Bridging the Gap between Gut Microbial Dysbiosis and Cardiovascular Diseases - PubMed (original) (raw)
Review
Bridging the Gap between Gut Microbial Dysbiosis and Cardiovascular Diseases
Kimberley Lau et al. Nutrients. 2017.
Abstract
The human gut is heavily colonized by a community of microbiota, primarily bacteria, that exists in a symbiotic relationship with the host and plays a critical role in maintaining host homeostasis. The consumption of a high-fat (HF) diet has been shown to induce gut dysbiosis and reduce intestinal integrity. Recent studies have revealed that dysbiosis contributes to the progression of cardiovascular diseases (CVDs) by promoting two major CVD risk factors-atherosclerosis and hypertension. Imbalances in host-microbial interaction impair homeostatic mechanisms that regulate health and can activate multiple pathways leading to CVD risk factor progression. Dysbiosis has been implicated in the development of atherosclerosis through metabolism-independent and metabolite-dependent pathways. This review will illustrate how these pathways contribute to the various stages of atherosclerotic plaque progression. In addition, dysbiosis can promote hypertension through vascular fibrosis and an alteration of vascular tone. As CVD is the number one cause of death globally, investigating the gut microbiota as a locus of intervention presents a novel and clinically relevant avenue for future research, with vast therapeutic potential.

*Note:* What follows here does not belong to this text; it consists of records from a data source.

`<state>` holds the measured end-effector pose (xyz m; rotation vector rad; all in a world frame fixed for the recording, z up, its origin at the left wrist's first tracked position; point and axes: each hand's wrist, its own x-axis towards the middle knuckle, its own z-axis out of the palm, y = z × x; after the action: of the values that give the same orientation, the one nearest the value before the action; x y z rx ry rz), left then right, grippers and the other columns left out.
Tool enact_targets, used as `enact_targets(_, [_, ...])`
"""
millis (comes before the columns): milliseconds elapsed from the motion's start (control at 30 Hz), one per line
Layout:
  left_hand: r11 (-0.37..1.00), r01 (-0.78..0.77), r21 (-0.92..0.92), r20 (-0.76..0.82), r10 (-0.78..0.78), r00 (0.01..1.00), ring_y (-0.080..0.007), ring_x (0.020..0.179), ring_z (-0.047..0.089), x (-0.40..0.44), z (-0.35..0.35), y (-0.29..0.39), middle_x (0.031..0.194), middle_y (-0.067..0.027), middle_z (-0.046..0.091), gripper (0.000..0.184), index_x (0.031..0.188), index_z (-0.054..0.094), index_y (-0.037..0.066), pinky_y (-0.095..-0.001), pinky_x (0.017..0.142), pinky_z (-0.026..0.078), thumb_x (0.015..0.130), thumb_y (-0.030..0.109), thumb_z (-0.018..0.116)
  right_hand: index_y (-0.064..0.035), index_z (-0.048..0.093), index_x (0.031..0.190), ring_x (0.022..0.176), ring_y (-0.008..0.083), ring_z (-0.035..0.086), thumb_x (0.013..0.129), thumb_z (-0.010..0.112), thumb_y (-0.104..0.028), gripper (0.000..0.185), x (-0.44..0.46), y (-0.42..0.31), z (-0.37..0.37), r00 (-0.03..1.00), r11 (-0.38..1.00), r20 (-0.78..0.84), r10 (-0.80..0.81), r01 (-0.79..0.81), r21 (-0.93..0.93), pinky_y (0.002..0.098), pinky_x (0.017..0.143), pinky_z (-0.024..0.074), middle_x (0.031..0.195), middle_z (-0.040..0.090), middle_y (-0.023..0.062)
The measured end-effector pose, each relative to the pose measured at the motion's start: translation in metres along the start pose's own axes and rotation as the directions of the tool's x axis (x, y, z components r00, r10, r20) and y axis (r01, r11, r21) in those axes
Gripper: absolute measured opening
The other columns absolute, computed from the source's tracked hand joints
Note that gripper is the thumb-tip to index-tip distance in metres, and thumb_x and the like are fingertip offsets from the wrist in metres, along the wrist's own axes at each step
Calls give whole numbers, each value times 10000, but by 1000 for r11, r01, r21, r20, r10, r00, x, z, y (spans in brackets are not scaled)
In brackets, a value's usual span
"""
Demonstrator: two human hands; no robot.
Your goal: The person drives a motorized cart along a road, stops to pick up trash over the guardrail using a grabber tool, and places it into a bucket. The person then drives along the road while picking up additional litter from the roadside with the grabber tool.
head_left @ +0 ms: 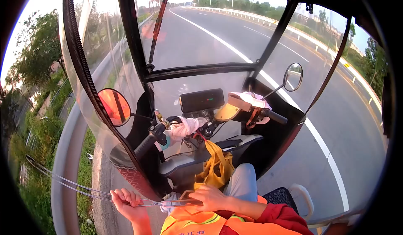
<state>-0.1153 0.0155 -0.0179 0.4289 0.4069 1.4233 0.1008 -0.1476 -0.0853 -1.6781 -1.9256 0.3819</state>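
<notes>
A long pair of metal tongs (84, 189) lies across my lap and sticks out to the left, past the vehicle's side. My left hand (128, 205) is closed around its thin rods near the middle. Over the orange vest, my right hand (210, 198) grips the brownish handle end of the tongs. Just beyond my right hand a yellow bag (215, 165) hangs from the handlebar area, beside my knee (244, 180).
Ahead are the left handlebar grip (145, 146), the right grip (275, 116), a dark display (202, 100) and two mirrors. A clear windshield frame surrounds them. A metal guardrail (67, 168) runs along the left, with the road (201, 37) ahead and right.
</notes>
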Motion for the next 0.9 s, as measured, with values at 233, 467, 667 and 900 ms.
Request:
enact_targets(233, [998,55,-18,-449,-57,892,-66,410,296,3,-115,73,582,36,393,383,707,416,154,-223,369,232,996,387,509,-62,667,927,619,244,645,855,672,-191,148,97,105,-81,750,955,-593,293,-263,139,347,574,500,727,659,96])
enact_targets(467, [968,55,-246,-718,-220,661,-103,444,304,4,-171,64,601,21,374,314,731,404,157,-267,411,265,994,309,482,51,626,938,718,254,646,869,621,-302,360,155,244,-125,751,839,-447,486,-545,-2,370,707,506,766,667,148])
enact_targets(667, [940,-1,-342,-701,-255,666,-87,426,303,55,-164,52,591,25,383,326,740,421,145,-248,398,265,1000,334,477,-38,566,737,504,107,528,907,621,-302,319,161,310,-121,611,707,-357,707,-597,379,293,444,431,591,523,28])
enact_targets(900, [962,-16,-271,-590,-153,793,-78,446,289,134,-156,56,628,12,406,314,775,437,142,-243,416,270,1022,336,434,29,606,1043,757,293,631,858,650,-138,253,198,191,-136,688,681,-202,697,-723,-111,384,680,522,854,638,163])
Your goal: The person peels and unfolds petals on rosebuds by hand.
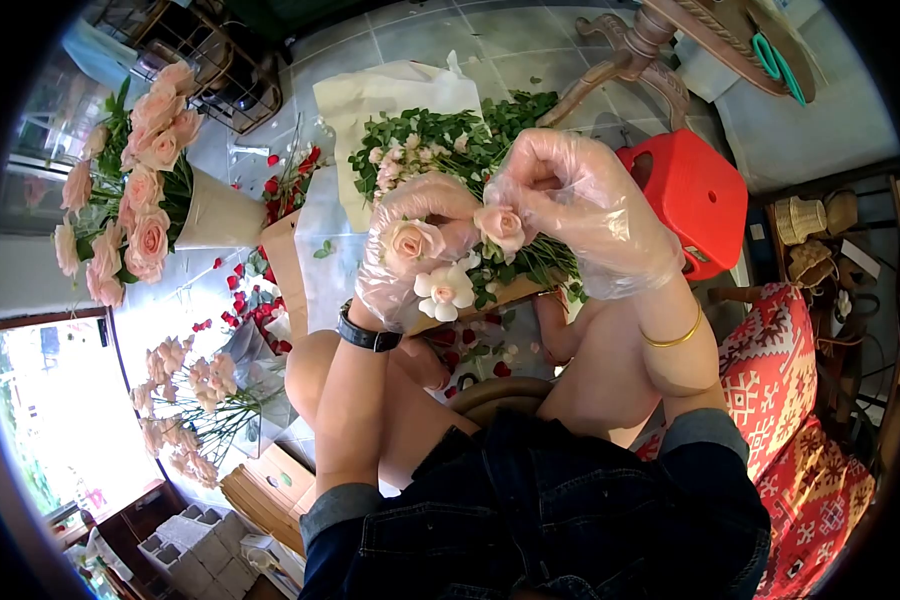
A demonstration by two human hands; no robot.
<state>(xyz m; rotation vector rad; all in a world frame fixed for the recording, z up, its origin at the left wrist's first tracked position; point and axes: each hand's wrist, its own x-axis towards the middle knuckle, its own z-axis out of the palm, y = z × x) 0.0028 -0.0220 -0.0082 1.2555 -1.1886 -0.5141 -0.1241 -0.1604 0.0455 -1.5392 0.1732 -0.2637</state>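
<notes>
Both my hands wear clear plastic gloves. My left hand (395, 265), above a black wristwatch (368, 331), is closed around pale roses. A cream-pink rose (412, 246) and a wide-open white rose (445, 291) show at its fingers. Between the two hands sits a small pink rose (500, 228). My right hand (590, 205) is curled in a pinch right beside that pink rose, its fingertips partly hidden. Beneath my hands lies a bundle of small pink roses (410, 160) with green leaves on wrapping paper (370, 95).
Pink roses (145, 220) fill a white vase (215, 212) at the left, with more roses (185, 385) below. Red petals (245, 300) litter the floor. A red stool (692, 200) stands at the right, near a wooden table leg (625, 60) and a patterned chair (785, 400).
</notes>
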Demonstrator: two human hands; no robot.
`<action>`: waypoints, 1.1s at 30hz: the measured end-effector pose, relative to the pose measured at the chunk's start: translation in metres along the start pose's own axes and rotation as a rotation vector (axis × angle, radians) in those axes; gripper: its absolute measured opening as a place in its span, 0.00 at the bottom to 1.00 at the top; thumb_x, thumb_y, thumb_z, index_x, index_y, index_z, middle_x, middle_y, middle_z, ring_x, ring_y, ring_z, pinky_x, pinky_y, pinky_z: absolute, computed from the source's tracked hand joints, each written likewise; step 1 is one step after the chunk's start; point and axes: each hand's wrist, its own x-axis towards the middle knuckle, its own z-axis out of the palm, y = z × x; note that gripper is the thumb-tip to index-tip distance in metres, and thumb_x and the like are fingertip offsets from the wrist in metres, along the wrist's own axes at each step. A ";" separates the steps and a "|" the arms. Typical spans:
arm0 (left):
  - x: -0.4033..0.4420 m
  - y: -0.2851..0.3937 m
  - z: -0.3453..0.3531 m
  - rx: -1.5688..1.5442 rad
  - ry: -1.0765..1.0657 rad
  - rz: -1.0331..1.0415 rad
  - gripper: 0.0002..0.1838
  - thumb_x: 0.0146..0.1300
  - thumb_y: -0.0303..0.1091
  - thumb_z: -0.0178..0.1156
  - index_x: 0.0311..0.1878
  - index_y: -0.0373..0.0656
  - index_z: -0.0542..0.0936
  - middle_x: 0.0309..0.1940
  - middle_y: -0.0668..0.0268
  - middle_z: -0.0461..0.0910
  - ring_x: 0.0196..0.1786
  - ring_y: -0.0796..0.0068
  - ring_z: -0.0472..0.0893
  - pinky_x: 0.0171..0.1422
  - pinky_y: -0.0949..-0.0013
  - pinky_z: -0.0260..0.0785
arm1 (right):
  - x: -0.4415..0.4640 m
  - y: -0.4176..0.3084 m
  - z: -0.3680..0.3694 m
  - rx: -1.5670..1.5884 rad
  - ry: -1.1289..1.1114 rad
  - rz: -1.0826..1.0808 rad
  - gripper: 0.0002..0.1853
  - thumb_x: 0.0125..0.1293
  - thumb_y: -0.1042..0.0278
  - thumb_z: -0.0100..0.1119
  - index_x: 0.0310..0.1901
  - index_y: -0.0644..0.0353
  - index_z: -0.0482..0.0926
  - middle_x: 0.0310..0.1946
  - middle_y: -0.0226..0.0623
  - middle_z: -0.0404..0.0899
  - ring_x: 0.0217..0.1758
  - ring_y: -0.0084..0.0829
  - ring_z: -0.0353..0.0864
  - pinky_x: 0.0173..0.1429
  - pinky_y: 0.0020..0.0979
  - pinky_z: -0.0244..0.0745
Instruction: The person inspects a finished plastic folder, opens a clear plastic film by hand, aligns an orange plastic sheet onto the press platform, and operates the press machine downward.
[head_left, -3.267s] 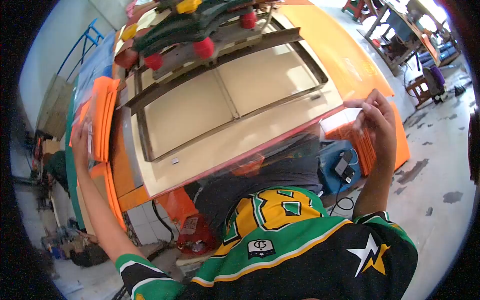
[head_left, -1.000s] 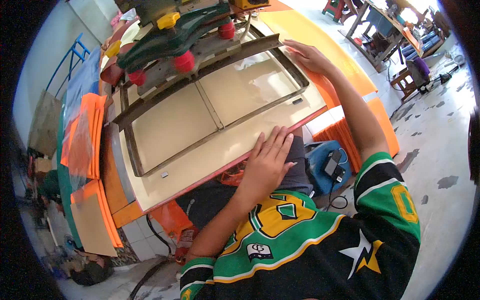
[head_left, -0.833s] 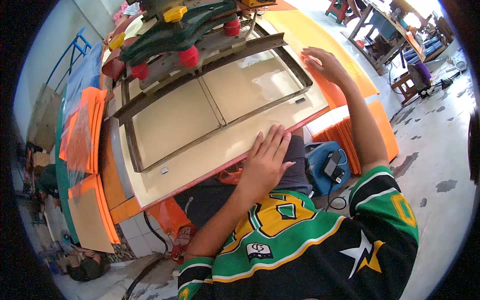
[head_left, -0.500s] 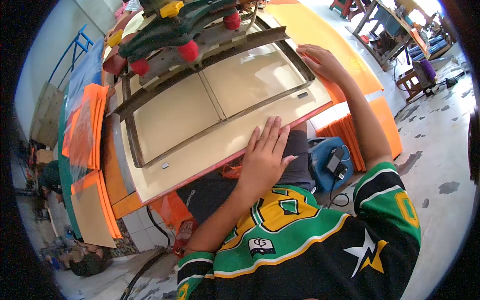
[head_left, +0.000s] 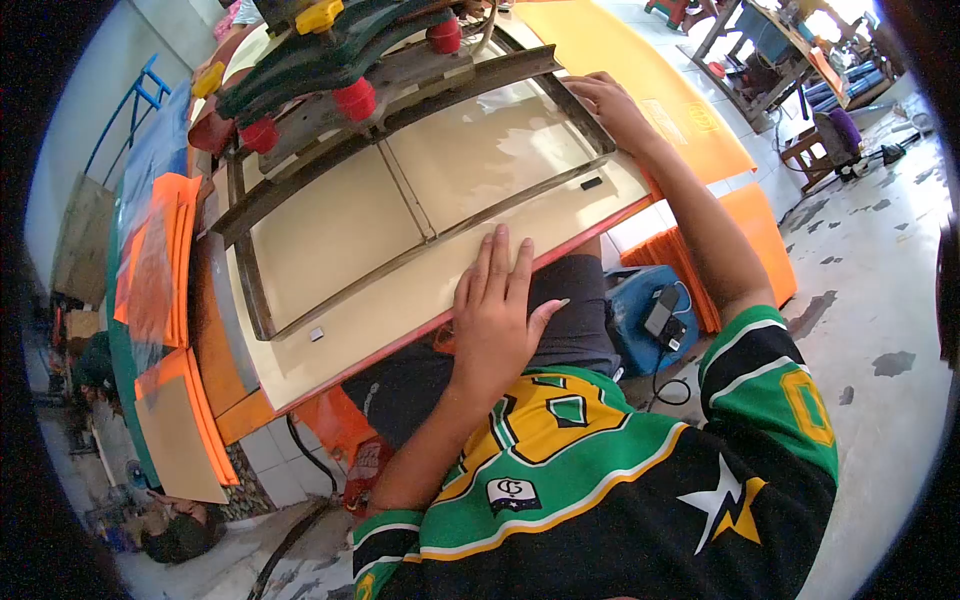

Keywords: cardiovascular disease; dysbiosis; gut microbiota; prebiotics; probiotics.
Conflict of interest statement
The authors declare no conflict of interest.
Figures
Figure 1
MYD88-mediated TLR4 signaling pathway results in the production of pro-inflammatory cytokines. Activation of TLR4 by LPS through MYD88 dependent pathway results in activation and nuclear translocation of NF-κB which upregulates production of pro-inflammatory cytokines and chemokines. Abbreviations: MYD88 - myeloid differentiation primary response gene 88, TLR4—Toll like receptor 4, LPS—lipopolysaccharides, TIRAP—toll/interleukin-1 receptor domain-containing adaptor protein, MD-2—myeloid differentiation protein-2, CD14—cluster of differentiation 14, IRAK—interleukin-1 receptor-associated kinase, TRAF—tumour necrosis factor receptor associated factor, TAK—transforming growth factor-beta-activated kinase, NF-κB – nuclear factor kappa B.
Figure 2
Dysbiosis can induce metabolic endotoxemia, an increased presence of lipopolysaccharides (LPS) in circulation. The LPS-mediated interference of reverse cholesterol transport (RCT) in macrophages occurs (1) directly by reduced expression of LXR and (2) indirectly through mechanisms that upregulate pro-inflammatory cytokines. Abbreviations: oxLDL—oxidized low density lipoprotein, HDL—high density lipoprotein, LXR—liver X receptor, LXRE – Liver X Receptor response element, ScR – scavenger receptor, TLR4 – Toll like receptor 4, ABCA1— adenosine triphosphate (ATP)-binding cassette (ABC) cholesterol transporters including ABC subfamily A member 1.
Figure 3
Regulation of cholesterol elimination through bacterial bile-salt hydrolase (BSH) mediated bile acids (BA) activation of hepatic farnesoid X receptor (FXR).
Figure 4
Accumulation of oxidized, low density lipoprotein (oxLDL) in plaque induces vasoconstriction in two ways – upregulation of endothelin-1 expression and inhibition of nitric oxide synthase enzyme. Abbreviations: ETA—endothelin receptor A, ETB—endothelin receptor B.
Figure 5
An overview of the relationships between dysbiosis, cardiovascular disease (CVD) risk factors, CVD, and potential treatments. Probiotics, prebiotics and synthetic agents can be used as a treatment for gut dysbiosis which can further prevent the progression of CVDs.